YOUR OBJECTIVE
Please set down the records below exactly as they appear.

(Saved entries)
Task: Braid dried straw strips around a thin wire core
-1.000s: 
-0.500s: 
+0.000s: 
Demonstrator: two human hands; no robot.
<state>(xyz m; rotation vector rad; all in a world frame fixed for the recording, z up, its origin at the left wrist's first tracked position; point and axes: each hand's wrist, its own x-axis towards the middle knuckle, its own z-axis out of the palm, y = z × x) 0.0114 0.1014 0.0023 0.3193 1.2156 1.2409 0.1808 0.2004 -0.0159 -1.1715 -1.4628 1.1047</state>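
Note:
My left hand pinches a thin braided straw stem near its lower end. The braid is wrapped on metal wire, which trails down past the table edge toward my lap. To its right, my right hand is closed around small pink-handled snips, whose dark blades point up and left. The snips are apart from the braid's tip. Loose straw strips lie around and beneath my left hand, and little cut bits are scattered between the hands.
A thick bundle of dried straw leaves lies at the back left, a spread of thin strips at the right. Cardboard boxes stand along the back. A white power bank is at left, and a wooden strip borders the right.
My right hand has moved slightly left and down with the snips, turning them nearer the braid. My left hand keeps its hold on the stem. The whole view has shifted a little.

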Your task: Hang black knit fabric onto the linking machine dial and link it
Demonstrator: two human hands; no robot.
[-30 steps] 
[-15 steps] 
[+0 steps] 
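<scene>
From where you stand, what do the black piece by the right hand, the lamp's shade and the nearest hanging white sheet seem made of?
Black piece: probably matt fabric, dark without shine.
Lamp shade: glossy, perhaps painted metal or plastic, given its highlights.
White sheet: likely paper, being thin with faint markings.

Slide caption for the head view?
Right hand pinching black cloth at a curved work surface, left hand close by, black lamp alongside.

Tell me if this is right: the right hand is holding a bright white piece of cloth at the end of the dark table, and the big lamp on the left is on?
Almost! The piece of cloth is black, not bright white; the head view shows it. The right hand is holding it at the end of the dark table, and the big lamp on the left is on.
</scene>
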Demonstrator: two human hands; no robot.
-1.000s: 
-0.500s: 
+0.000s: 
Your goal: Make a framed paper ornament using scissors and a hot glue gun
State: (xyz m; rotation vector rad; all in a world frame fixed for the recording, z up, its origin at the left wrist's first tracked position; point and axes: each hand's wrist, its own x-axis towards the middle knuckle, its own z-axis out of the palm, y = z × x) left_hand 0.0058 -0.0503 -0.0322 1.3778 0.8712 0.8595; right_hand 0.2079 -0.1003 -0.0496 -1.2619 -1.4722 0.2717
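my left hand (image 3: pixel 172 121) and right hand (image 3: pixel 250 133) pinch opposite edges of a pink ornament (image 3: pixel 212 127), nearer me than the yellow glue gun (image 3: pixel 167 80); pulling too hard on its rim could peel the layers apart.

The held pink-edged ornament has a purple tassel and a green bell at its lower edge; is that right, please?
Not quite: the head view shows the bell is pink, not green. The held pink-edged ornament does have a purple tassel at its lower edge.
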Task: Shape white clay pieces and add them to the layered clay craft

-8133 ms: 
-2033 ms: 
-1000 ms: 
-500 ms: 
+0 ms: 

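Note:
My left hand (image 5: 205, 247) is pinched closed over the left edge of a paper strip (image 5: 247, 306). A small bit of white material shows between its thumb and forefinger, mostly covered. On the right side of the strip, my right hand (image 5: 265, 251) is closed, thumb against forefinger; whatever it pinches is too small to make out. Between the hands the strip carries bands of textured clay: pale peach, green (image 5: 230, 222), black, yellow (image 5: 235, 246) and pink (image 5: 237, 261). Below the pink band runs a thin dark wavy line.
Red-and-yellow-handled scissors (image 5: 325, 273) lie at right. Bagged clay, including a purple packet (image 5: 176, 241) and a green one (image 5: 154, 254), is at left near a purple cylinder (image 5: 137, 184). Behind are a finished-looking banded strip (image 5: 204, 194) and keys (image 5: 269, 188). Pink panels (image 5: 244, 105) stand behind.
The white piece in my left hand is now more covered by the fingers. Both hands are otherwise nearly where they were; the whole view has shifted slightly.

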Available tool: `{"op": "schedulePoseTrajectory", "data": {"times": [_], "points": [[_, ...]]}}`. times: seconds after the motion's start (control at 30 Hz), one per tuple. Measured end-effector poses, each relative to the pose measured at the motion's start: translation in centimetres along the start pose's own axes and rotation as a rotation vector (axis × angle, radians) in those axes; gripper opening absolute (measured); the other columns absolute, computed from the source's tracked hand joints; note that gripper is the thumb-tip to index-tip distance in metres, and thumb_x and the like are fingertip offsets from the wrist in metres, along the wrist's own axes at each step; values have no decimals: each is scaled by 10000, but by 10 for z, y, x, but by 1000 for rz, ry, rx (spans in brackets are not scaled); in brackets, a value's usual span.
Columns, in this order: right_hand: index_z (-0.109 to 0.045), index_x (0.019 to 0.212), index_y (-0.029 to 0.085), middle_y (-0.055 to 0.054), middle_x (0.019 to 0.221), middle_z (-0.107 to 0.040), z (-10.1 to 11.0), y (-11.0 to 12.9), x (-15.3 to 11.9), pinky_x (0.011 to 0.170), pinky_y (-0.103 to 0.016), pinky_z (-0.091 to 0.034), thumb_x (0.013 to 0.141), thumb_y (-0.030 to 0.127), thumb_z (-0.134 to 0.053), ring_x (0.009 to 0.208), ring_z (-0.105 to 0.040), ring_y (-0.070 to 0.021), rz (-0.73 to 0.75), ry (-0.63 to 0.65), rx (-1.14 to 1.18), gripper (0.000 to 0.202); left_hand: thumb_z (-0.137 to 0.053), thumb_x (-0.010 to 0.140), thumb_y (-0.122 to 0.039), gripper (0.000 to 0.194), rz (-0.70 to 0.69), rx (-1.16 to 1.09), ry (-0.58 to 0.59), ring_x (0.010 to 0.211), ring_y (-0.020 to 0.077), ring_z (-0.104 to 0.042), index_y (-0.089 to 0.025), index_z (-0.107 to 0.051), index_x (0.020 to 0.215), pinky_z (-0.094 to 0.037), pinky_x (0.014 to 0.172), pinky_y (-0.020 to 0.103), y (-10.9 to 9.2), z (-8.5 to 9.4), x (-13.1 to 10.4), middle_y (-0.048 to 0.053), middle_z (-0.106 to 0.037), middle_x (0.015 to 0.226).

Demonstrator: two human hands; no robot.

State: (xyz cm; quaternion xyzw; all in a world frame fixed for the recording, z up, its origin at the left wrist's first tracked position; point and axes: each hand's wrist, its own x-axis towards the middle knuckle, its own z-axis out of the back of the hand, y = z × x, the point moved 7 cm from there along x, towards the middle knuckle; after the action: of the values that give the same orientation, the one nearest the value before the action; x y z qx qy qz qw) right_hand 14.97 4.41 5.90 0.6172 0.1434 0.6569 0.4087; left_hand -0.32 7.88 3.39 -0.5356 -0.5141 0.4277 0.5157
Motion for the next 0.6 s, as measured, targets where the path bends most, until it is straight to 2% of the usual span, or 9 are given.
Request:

RESPONSE BOX
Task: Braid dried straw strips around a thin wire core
-1.000s: 
-0.500s: 
+0.000s: 
Demonstrator: two human hands; no robot.
<state>(xyz m; rotation vector rad; all in a world frame fixed for the recording, z up, its origin at the left wrist's first tracked position; point and axes: each hand's wrist, its own x-axis towards the middle knuckle, its own z-axis out of the palm, y = z × x) 0.0114 0.1014 0.0023 0.3193 1.2156 1.2409 0.1808 0.2004 -0.0159 -1.1715 -1.4628 1.1047</state>
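Note:
My left hand pinches a thin braided straw stem near its lower end. The braid is wrapped on metal wire, which trails down past the table edge toward my lap. To its right, my right hand is closed around small pink-handled snips, whose dark blades point up and left. The snips are apart from the braid's tip. Loose straw strips lie around and beneath my left hand, and little cut bits are scattered between the hands.
A thick bundle of dried straw leaves lies at the back left, a spread of thin strips at the right. Cardboard boxes stand along the back. A white power bank is at left, and a wooden strip borders the right.
My right hand has moved slightly left and down with the snips, turning them nearer the braid. My left hand keeps its hold on the stem. The whole view has shifted a little.
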
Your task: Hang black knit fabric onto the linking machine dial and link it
Demonstrator: two human hands; no robot.
[-30 steps] 
[-15 steps] 
[+0 steps] 
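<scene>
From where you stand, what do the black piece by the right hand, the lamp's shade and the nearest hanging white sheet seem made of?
Black piece: probably matt fabric, dark without shine.
Lamp shade: glossy, perhaps painted metal or plastic, given its highlights.
White sheet: likely paper, being thin with faint markings.

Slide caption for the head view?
Right hand pinching black cloth at a curved work surface, left hand close by, black lamp alongside.

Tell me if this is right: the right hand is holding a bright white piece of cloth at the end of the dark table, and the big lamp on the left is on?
Almost! The piece of cloth is black, not bright white; the head view shows it. The right hand is holding it at the end of the dark table, and the big lamp on the left is on.
</scene>
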Demonstrator: two human hands; no robot.
-1.000s: 
-0.500s: 
+0.000s: 
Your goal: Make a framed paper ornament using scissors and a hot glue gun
State: (xyz m; rotation vector rad; all in a world frame fixed for the recording, z up, its origin at the left wrist's first tracked position; point and axes: each hand's wrist, its own x-axis towards the middle knuckle, its own z-axis out of the palm, y = z × x) left_hand 0.0058 -0.0503 -0.0322 1.3778 0.8712 0.8595; right_hand 0.2079 -0.1003 -0.0496 -1.2619 -1.4722 0.2717
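my left hand (image 3: pixel 172 121) and right hand (image 3: pixel 250 133) pinch opposite edges of a pink ornament (image 3: pixel 212 127), nearer me than the yellow glue gun (image 3: pixel 167 80); pulling too hard on its rim could peel the layers apart.

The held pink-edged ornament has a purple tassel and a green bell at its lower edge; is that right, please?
Not quite: the head view shows the bell is pink, not green. The held pink-edged ornament does have a purple tassel at its lower edge.
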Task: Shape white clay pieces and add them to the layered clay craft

-8133 ms: 
-2033 ms: 
-1000 ms: 
-500 ms: 
+0 ms: 

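Note:
My left hand (image 5: 205, 247) is pinched closed over the left edge of a paper strip (image 5: 247, 306). A small bit of white material shows between its thumb and forefinger, mostly covered. On the right side of the strip, my right hand (image 5: 265, 251) is closed, thumb against forefinger; whatever it pinches is too small to make out. Between the hands the strip carries bands of textured clay: pale peach, green (image 5: 230, 222), black, yellow (image 5: 235, 246) and pink (image 5: 237, 261). Below the pink band runs a thin dark wavy line.
Red-and-yellow-handled scissors (image 5: 325, 273) lie at right. Bagged clay, including a purple packet (image 5: 176, 241) and a green one (image 5: 154, 254), is at left near a purple cylinder (image 5: 137, 184). Behind are a finished-looking banded strip (image 5: 204, 194) and keys (image 5: 269, 188). Pink panels (image 5: 244, 105) stand behind.
The white piece in my left hand is now more covered by the fingers. Both hands are otherwise nearly where they were; the whole view has shifted slightly.
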
Available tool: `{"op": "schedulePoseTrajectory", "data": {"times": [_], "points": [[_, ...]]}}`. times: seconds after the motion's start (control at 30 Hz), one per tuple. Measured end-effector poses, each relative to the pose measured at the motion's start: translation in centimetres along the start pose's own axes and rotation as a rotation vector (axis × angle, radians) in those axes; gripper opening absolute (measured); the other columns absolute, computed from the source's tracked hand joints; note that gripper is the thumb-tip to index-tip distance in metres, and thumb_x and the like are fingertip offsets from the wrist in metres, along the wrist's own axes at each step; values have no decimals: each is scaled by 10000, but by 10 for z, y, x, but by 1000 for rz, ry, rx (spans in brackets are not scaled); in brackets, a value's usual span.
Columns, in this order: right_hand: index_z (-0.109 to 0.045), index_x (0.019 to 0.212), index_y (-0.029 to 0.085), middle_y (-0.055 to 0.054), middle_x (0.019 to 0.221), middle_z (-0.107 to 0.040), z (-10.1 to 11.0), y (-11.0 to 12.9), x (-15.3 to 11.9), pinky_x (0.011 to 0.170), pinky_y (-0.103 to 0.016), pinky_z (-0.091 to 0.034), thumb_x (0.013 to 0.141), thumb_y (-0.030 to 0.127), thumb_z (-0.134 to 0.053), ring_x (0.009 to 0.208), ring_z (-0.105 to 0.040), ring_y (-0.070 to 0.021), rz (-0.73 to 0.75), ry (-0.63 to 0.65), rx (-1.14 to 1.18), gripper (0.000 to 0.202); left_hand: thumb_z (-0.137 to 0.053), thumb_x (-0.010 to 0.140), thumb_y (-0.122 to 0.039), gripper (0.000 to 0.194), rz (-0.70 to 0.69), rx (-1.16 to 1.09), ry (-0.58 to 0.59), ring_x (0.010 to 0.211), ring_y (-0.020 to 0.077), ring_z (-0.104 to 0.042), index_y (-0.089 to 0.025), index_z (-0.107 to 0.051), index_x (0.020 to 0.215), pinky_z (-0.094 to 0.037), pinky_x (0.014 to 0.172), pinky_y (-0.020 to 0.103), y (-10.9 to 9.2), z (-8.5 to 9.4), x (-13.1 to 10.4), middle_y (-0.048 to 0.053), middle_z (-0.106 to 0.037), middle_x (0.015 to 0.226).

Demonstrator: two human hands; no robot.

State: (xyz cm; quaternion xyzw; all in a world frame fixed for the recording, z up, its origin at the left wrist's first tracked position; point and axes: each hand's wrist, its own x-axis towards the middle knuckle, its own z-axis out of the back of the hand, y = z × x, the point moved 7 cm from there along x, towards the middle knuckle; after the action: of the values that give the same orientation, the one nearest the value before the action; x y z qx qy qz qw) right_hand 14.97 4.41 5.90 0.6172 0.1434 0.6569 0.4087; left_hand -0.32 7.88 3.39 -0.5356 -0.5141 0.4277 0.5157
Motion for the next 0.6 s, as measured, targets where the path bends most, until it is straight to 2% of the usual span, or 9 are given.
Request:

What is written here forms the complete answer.